**EXERCISE OBJECTIVE:** Report only how many lines in the material contain "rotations".

**SUPPLIED MATERIAL:**
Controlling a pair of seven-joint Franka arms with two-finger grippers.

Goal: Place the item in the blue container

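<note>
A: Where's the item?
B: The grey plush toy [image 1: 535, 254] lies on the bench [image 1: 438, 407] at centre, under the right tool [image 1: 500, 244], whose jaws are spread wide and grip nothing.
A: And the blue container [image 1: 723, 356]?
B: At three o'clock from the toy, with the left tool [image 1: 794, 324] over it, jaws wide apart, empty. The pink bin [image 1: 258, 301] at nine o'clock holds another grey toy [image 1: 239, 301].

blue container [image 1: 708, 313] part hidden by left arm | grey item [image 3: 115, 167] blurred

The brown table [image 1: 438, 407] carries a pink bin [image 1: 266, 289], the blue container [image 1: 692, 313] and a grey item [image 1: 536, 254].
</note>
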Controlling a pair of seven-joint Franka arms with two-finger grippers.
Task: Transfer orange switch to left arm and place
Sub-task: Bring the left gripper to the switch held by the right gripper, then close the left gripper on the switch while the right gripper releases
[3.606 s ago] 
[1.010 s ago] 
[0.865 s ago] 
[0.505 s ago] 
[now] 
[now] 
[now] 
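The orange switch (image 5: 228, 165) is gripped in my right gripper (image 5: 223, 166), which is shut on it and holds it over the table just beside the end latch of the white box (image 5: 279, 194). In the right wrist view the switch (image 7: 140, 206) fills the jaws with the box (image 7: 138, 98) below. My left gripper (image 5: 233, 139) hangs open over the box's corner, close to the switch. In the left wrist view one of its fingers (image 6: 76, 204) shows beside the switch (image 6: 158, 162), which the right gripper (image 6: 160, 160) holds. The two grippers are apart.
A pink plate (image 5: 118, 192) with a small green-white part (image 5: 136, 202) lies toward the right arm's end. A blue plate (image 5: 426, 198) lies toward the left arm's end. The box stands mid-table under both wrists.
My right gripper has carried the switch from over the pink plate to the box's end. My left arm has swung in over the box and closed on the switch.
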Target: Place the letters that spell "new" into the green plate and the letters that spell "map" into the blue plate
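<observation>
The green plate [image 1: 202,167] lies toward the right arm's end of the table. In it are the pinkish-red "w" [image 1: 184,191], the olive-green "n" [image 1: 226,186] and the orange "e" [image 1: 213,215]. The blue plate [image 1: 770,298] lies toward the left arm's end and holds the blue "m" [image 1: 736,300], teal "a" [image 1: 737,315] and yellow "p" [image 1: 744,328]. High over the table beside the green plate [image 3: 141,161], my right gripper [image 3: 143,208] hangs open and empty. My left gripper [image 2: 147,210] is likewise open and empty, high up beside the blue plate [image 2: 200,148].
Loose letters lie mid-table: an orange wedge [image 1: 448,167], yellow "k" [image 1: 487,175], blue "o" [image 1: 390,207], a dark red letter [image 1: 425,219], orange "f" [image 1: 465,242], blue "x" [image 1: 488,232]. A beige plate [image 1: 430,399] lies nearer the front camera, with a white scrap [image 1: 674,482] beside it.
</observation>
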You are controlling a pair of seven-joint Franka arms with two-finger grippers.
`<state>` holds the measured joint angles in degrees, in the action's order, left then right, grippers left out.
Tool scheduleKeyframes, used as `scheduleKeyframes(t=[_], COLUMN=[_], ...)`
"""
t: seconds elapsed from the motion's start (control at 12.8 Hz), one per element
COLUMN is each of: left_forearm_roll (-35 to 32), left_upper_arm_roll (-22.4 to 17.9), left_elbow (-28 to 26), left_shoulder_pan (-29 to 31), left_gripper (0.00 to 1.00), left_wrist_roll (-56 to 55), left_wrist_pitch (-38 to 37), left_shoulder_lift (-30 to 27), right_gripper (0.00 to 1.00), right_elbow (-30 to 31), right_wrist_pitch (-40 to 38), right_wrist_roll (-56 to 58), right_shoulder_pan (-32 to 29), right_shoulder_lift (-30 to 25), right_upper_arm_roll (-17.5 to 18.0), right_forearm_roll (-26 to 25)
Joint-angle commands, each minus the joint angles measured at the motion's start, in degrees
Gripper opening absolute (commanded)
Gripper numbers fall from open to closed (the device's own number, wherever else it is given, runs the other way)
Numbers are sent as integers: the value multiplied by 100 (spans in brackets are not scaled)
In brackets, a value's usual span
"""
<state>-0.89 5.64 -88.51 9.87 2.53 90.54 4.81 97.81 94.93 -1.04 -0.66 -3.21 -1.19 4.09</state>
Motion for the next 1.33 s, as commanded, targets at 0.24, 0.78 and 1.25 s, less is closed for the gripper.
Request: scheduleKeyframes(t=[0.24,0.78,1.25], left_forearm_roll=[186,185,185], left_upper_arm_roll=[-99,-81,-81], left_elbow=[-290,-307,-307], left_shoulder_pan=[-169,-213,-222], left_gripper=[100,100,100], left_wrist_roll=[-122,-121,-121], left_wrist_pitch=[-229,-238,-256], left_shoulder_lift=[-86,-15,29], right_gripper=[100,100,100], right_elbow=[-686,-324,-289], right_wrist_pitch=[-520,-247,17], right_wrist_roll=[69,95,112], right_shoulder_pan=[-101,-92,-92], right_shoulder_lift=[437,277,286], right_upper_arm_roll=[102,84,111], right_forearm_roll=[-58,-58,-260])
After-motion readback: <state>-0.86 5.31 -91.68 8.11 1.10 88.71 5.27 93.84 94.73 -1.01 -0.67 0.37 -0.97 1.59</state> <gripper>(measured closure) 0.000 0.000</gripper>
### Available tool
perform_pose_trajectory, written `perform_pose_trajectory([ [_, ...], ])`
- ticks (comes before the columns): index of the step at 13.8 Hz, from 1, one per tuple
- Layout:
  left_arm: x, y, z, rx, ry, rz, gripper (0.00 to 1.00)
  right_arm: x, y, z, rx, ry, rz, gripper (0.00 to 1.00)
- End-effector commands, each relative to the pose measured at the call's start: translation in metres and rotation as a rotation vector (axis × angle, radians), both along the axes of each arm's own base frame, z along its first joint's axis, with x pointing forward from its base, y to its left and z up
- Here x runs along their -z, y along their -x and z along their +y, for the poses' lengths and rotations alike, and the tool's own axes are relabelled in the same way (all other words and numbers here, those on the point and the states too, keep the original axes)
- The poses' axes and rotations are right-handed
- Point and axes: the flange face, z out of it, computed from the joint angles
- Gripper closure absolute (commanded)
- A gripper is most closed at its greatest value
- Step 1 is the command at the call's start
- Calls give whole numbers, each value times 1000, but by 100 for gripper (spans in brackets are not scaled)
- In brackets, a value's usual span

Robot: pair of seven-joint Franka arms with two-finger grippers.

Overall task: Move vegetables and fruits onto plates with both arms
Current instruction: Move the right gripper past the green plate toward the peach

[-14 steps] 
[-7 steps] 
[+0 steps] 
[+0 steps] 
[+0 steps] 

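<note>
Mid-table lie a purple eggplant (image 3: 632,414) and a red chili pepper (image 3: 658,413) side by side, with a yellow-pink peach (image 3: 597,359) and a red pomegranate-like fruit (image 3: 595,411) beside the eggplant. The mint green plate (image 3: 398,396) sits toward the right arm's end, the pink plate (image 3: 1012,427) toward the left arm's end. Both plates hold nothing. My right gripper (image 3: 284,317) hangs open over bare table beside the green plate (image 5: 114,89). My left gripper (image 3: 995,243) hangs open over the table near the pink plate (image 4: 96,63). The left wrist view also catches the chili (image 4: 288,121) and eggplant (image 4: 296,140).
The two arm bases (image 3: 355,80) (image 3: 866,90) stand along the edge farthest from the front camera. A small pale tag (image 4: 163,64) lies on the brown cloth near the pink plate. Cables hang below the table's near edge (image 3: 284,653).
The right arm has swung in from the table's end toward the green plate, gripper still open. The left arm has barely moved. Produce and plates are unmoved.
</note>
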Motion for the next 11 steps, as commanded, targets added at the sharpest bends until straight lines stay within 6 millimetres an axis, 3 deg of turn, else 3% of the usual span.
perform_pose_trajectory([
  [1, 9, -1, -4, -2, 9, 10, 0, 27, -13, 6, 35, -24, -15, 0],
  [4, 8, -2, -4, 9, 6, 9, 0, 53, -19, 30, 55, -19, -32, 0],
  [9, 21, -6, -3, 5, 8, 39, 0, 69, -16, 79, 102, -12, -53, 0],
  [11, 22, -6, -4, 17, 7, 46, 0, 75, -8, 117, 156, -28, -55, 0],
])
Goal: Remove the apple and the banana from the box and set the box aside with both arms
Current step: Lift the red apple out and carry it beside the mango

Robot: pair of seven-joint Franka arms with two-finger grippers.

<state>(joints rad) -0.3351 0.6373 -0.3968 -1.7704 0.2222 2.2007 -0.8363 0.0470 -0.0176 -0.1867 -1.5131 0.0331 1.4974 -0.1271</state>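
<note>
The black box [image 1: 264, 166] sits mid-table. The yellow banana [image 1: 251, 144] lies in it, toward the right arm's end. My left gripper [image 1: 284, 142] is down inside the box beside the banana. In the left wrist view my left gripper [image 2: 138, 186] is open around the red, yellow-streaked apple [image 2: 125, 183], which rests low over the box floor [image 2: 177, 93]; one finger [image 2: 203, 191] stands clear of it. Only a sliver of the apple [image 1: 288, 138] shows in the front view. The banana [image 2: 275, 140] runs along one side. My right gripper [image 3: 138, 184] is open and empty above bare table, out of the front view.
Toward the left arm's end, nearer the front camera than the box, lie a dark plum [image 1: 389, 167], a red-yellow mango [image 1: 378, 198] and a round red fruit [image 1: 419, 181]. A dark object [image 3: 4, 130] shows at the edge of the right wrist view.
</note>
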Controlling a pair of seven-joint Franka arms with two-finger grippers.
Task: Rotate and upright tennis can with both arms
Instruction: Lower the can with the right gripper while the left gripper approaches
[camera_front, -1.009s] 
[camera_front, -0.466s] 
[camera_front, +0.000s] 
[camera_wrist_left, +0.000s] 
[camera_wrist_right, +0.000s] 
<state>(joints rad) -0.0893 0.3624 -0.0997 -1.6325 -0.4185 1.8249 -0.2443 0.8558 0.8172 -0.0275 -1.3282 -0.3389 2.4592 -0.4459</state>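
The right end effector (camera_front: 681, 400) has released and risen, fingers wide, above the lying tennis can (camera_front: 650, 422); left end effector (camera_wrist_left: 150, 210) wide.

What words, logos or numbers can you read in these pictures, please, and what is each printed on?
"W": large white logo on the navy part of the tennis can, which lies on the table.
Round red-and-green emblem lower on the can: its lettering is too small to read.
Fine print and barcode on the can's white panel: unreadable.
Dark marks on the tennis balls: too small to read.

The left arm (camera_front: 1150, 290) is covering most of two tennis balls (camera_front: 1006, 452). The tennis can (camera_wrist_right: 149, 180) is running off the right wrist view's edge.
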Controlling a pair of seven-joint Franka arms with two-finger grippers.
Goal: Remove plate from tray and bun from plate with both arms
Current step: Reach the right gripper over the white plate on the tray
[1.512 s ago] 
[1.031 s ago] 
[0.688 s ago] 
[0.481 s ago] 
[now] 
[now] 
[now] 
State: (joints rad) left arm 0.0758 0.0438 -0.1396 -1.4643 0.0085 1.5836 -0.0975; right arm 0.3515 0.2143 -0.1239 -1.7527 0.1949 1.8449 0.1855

**SOLUTION TO THIS TASK:** 2